Saudi Arabia Sentences Poet To Death For Being An Atheist and Insulting The Country

1911We have long discussed our close alliance with Saudi Arabia despite that country’s denial of the most fundamental human rights for women, non-Muslims, journalists, and political dissidents. While the State Department continues to vaguely reference “reforms” in the Kingdom, the Saudi Sharia courts and religious police continue to generate shocking medieval cases where people are flogged or executed for exercising free thought or associations. The latest outrage is the death sentence given Ashraf Fayadh, a Palestinian poet and leading member of Saudi Arabia’s contemporary art scene. He has been sentenced to death for renouncing Islam, being an atheist (which he denies) and insulting Saudi Arabia. Many view his real offense as being his embarrassment of the infamous religious police (mutaween) in Abha after he posted a video of their lashing a man in public. As is often the case in the pseudo, “courts” of Saudi Arabia, he was denied counsel and any real opportunity to present a defense.

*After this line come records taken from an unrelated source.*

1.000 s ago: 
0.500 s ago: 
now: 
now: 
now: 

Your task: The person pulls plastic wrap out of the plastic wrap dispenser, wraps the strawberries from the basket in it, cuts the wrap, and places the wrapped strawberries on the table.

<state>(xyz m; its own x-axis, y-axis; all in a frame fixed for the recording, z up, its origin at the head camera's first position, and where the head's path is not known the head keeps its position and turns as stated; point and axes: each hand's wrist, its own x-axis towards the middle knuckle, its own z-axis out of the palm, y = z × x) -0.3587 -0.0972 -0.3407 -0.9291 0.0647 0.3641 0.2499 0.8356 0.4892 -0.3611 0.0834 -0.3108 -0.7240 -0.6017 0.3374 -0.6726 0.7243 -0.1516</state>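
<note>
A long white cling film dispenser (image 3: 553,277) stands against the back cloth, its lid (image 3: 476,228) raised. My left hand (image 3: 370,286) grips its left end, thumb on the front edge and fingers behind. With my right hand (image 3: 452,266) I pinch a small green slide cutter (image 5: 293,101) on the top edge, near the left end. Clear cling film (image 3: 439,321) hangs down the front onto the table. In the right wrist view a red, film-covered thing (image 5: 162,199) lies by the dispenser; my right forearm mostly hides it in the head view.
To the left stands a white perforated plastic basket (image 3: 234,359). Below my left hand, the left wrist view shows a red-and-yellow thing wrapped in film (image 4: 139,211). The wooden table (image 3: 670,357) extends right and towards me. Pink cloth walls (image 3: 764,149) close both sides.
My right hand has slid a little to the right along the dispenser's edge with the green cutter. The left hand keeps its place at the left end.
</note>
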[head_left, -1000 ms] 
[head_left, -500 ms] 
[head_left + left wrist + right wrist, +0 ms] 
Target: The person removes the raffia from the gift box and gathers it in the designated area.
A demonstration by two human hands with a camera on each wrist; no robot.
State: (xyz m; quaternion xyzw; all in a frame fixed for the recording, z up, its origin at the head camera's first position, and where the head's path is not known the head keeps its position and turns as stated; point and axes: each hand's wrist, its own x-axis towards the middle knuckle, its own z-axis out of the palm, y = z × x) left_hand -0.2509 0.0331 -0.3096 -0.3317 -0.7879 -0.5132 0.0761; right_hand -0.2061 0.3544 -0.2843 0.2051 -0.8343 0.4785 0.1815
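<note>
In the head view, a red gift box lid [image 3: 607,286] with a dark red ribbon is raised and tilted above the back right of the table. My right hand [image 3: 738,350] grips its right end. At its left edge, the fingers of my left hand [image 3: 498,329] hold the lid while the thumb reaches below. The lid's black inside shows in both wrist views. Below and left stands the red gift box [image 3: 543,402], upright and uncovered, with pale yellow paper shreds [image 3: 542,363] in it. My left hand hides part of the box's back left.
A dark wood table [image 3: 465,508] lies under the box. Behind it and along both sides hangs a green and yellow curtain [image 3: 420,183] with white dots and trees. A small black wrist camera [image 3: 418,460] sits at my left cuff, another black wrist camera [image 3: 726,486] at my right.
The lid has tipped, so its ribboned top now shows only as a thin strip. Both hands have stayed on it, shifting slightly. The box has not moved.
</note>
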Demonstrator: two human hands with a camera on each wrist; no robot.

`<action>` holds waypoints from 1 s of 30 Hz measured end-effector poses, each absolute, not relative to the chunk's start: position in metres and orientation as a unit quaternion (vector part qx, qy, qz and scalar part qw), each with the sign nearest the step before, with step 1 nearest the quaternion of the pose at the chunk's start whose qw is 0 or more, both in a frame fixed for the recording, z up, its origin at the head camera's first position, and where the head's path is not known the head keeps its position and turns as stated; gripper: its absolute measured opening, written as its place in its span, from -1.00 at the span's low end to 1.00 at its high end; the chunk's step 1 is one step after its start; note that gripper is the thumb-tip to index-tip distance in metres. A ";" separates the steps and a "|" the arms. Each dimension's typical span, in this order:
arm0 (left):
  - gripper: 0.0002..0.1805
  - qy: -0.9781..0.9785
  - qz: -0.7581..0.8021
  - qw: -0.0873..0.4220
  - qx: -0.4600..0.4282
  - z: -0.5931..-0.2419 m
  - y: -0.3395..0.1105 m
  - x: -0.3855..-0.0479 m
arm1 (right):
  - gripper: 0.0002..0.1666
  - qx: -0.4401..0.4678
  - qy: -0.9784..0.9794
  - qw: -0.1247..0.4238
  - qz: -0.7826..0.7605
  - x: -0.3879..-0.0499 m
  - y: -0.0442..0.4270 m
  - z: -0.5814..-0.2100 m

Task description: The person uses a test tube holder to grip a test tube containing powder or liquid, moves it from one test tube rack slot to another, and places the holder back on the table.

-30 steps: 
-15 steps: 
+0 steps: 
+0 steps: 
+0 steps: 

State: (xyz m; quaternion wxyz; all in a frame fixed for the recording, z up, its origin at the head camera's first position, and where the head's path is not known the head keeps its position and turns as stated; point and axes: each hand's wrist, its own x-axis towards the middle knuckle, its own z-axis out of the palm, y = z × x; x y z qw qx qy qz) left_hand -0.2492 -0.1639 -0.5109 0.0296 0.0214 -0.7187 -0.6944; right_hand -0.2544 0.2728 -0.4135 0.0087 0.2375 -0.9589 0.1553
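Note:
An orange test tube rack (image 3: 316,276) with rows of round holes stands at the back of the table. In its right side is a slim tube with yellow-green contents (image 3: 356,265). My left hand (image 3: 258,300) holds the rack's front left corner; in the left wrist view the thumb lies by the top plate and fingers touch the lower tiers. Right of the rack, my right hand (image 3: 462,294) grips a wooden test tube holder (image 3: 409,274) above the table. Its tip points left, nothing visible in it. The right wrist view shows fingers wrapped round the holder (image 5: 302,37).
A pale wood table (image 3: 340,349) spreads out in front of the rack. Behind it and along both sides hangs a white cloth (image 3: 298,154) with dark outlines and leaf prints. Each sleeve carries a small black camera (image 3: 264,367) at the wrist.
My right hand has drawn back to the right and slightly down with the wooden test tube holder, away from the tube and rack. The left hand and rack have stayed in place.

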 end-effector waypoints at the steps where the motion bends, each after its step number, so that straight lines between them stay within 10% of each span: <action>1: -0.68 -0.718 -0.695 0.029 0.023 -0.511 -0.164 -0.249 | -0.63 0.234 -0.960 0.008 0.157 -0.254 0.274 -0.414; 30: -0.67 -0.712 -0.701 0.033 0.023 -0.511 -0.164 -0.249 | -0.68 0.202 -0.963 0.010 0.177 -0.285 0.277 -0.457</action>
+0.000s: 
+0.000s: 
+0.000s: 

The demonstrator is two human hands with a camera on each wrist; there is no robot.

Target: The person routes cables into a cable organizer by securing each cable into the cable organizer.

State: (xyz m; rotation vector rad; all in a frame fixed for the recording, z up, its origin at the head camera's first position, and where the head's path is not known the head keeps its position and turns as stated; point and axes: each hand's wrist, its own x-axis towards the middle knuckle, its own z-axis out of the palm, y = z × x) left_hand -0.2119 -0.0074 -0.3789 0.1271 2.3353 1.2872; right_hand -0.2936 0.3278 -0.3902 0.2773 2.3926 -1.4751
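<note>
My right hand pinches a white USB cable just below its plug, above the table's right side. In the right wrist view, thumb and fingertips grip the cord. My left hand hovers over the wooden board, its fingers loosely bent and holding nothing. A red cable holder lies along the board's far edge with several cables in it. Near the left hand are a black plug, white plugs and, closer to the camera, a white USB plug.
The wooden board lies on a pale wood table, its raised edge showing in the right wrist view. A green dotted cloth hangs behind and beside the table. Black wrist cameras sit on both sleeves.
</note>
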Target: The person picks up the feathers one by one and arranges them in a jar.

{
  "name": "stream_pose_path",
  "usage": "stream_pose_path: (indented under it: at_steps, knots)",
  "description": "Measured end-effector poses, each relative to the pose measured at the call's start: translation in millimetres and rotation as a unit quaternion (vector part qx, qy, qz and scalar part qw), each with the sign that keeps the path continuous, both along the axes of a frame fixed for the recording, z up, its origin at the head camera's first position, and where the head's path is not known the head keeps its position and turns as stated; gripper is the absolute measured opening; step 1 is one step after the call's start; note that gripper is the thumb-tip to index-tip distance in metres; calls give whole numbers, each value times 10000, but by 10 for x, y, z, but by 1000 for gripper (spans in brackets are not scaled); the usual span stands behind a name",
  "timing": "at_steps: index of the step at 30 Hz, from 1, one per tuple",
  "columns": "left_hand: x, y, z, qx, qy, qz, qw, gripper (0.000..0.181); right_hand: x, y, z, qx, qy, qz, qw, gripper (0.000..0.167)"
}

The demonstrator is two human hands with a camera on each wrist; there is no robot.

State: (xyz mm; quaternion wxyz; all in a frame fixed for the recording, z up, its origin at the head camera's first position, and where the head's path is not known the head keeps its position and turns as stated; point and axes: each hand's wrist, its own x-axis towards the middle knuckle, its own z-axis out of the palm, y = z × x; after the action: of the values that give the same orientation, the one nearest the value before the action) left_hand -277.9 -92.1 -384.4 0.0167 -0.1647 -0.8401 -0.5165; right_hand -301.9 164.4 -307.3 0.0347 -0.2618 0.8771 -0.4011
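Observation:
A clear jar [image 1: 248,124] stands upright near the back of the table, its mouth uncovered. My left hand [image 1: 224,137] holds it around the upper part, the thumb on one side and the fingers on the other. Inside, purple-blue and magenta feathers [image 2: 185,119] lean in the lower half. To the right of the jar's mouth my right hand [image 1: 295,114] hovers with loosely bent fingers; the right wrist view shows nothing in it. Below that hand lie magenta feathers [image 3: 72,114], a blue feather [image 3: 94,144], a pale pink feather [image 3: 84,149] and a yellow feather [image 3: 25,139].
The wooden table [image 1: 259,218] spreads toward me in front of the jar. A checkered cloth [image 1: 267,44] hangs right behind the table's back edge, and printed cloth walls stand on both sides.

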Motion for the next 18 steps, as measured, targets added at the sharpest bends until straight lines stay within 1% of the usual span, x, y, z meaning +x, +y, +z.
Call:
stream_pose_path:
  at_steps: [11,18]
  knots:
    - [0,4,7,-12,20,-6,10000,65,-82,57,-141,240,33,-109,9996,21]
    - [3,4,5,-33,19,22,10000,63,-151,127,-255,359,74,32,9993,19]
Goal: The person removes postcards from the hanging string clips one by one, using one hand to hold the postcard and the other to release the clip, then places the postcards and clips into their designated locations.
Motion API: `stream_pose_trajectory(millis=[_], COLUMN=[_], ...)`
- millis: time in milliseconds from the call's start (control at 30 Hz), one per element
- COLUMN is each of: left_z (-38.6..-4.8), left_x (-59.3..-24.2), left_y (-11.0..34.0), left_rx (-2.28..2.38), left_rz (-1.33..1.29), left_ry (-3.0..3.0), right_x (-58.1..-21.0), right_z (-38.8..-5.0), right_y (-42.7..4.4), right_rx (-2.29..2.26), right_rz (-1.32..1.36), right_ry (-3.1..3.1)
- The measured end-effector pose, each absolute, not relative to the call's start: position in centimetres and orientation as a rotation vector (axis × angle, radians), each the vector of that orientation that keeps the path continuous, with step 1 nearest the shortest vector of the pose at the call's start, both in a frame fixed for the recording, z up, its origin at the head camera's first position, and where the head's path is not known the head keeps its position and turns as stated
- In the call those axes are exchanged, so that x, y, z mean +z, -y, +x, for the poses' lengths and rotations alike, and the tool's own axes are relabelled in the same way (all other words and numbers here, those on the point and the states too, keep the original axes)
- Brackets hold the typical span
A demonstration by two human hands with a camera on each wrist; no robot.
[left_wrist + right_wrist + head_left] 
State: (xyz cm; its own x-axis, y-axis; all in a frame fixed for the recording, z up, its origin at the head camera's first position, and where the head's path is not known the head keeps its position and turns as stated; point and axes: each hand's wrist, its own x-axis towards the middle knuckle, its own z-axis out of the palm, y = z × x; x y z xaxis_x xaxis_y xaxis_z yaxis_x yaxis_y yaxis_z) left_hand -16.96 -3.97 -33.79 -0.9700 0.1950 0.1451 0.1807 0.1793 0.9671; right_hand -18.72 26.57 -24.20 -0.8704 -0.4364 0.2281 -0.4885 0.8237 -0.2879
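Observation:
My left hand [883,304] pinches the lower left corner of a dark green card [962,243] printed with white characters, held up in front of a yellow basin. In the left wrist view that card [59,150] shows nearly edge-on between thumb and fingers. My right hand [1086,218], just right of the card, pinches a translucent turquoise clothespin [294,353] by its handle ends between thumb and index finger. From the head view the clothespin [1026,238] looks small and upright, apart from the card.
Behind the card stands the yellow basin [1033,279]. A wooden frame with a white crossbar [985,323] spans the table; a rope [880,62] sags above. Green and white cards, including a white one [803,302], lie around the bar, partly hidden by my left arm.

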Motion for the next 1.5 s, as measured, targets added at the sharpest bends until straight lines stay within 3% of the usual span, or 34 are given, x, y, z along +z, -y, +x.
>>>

Fayadh, 35, was also accused of illicit relations with women due to photos on his phone, which he explained were actually taken during art events. Fayadh (who was born in Saudi Arabia) has been a member of the British-Saudi art organisation Edge of Arabia and represents the population of educated Saudis who want to see their country shed the religious ignorance, medieval practices and Sharia punishments that have long characterized the country. He was originally sentenced to four years in prison and 800 lashes by a court in Abha in May 2014. However, he was then retried by a new panel of judges that found that he could be put to death instead. He was unable to get a lawyer because the religious practice took his ID.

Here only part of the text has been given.